- About this exercise -
The answer must be the full listing, reproduced word for word.
[Data block]
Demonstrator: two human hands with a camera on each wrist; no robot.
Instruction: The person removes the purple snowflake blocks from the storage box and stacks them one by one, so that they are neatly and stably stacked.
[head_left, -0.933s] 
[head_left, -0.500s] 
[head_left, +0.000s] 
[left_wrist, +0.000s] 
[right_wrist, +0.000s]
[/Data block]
- Your solution -
Demonstrator: two human hands with a camera on each wrist; no robot.
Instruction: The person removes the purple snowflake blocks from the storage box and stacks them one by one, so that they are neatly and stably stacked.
[head_left, -0.933s] 
[head_left, -0.500s] 
[head_left, +0.000s] 
[left_wrist, +0.000s] 
[right_wrist, +0.000s]

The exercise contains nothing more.